▶ [EXERCISE] Copy the material below verbatim from the line with "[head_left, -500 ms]" to the line with "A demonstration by", both lines included, omitting pictures and every line outside that range.

▶ [INFORMATION SUPPLIED]
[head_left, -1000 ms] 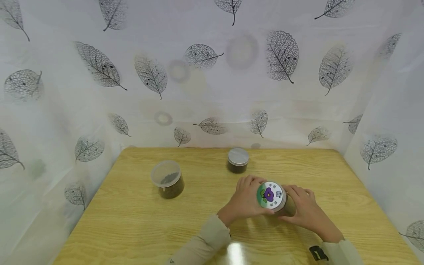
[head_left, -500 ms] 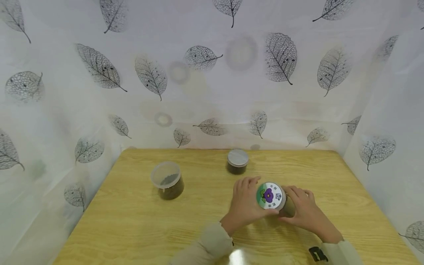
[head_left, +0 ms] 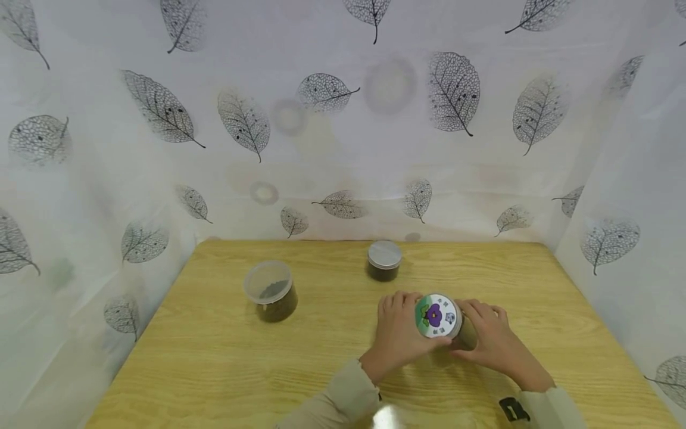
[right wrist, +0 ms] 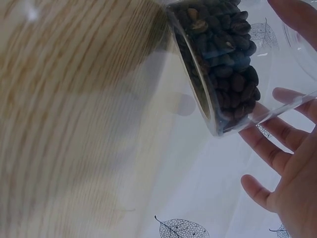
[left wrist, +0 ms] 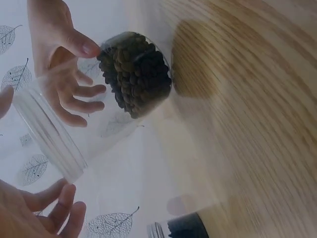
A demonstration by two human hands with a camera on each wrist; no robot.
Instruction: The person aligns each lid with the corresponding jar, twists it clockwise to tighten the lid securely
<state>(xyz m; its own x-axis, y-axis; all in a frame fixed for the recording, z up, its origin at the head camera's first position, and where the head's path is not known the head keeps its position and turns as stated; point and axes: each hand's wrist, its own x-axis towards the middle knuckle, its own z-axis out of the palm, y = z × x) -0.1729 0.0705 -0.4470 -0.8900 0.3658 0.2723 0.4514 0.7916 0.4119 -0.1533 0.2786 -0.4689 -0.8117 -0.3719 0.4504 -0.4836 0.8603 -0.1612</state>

▶ [RESPONSE FOR THIS EXERCISE]
[head_left, -500 ms] 
[head_left, +0 ms] 
[right wrist, +0 ms] 
[left wrist, +0 ms] 
A demonstration by two human hands with a camera on each wrist; no robot.

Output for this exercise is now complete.